What lines in the data below mention the string "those"? Copy them out.

─── Given records

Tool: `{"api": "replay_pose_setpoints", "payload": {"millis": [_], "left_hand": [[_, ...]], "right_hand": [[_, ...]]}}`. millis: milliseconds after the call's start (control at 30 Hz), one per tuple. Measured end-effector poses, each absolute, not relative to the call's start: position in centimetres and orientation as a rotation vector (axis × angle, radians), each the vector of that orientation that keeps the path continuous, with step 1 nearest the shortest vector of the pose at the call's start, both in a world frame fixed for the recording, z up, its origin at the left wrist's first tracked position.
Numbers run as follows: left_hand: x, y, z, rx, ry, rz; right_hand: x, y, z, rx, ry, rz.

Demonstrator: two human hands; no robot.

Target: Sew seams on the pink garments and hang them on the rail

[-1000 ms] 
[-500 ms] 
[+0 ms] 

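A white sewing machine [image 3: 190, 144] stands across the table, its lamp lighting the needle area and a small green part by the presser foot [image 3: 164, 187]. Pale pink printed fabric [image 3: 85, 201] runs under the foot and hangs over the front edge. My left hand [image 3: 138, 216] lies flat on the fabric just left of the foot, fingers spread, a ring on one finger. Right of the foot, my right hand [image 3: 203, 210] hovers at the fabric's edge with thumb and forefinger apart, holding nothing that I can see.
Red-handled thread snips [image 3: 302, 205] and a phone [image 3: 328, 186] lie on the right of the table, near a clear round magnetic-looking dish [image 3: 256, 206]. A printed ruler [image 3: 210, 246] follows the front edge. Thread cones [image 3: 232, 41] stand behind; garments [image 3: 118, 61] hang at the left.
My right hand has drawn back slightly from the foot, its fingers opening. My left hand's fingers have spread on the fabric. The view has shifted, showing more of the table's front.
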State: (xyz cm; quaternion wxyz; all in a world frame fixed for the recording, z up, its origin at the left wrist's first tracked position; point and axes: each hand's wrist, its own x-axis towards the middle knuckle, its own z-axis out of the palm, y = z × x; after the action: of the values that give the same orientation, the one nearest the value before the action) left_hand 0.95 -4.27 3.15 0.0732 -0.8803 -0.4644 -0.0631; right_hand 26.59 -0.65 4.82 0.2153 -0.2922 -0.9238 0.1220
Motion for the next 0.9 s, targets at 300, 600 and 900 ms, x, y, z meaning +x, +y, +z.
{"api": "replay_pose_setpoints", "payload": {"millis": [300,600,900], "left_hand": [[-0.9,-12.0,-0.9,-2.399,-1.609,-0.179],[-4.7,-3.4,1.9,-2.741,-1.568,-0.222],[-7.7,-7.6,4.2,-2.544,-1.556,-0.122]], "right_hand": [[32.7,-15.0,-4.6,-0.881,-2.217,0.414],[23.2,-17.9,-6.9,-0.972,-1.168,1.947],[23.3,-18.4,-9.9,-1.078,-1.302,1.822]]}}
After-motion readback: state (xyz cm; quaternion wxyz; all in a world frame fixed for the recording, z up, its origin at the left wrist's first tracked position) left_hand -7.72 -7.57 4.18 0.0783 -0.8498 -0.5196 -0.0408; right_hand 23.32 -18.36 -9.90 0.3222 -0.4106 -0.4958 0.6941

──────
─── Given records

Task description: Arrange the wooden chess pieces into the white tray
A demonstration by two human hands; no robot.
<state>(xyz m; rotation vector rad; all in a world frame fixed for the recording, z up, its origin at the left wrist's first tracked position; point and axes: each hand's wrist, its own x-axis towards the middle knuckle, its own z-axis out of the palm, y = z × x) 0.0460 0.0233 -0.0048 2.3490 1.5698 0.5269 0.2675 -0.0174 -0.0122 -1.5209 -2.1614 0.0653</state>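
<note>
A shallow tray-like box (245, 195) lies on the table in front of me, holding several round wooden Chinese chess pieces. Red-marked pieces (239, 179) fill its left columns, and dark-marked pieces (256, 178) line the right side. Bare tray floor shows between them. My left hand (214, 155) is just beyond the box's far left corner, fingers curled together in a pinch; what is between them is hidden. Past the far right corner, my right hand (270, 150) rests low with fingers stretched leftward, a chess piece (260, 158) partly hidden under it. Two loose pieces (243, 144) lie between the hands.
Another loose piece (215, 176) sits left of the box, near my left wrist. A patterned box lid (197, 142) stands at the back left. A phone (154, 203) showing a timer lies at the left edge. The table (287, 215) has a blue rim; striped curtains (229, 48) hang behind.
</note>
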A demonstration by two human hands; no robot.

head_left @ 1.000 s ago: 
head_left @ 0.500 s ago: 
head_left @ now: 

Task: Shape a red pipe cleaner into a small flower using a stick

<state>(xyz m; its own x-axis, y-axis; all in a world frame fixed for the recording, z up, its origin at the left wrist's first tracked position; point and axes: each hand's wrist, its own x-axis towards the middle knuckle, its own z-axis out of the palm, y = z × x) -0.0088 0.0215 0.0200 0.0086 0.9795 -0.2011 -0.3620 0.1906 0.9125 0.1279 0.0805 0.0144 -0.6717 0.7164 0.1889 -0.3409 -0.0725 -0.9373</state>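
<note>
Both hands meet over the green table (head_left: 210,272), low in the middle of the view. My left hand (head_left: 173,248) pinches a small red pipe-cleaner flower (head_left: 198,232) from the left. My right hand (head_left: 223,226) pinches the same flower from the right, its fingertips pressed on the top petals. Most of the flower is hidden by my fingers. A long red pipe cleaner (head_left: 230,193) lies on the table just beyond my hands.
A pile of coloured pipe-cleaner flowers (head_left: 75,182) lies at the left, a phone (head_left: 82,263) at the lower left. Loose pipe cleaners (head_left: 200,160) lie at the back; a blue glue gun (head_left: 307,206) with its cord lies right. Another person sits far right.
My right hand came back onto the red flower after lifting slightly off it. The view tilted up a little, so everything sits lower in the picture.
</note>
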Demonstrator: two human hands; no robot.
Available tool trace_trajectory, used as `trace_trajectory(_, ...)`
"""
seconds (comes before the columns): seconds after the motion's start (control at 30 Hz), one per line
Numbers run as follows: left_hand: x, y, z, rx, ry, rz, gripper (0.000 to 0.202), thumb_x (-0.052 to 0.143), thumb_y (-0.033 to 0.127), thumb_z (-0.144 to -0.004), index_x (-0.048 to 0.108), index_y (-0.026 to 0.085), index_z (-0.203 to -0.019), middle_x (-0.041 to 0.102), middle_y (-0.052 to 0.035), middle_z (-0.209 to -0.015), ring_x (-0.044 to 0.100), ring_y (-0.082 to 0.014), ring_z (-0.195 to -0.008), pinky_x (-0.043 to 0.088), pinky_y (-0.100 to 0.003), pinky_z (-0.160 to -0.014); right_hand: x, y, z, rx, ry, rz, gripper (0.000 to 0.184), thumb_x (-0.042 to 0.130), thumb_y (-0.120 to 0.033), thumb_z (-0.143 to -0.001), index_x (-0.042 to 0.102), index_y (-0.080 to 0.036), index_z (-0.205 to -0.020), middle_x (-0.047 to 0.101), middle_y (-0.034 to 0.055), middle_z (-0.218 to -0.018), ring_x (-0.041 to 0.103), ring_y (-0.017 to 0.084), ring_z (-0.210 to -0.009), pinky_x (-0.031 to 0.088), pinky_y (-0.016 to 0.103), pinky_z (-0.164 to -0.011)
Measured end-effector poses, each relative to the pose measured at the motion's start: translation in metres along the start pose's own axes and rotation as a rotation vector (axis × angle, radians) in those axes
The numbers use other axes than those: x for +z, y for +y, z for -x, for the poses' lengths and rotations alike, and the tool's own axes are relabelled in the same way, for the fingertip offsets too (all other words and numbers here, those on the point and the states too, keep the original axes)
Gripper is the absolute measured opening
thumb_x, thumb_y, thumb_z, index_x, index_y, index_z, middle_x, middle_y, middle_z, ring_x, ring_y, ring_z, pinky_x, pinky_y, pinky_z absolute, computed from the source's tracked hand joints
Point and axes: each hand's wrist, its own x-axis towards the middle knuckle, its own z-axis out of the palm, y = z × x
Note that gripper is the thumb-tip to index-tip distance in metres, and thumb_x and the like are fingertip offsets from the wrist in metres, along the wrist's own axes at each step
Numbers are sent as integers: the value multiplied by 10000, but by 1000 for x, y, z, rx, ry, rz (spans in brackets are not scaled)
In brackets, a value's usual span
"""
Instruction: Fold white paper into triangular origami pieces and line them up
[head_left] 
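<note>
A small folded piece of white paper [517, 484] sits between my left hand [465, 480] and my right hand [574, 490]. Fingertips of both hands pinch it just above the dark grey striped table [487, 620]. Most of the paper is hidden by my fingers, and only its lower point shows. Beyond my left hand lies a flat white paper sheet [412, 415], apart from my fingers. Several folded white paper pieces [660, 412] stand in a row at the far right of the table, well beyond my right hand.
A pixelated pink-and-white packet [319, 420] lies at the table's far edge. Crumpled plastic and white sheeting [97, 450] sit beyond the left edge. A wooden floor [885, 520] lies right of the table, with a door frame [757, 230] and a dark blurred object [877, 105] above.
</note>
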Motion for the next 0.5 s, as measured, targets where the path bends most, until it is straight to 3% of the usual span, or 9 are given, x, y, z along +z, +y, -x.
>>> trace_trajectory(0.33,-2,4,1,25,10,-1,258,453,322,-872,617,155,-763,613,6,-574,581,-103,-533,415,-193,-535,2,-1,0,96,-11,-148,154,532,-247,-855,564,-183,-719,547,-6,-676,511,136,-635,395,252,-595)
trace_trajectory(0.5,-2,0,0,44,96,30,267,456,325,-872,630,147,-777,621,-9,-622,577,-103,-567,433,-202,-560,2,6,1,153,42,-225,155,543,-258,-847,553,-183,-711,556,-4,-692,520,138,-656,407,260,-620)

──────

Solution to this exercise:
Measured end-effector poses, each relative to the pose measured at the motion's start: translation in metres along the start pose's own axes and rotation as a rotation vector (axis × angle, radians) in those axes
The numbers use other axes than those: x for +z, y for +y, z for -x, for the poses' lengths and rotations alike, and the tool's own axes are relabelled in the same way, for the fingertip offsets too (all other words and numbers here, those on the point and the states too, keep the original axes)

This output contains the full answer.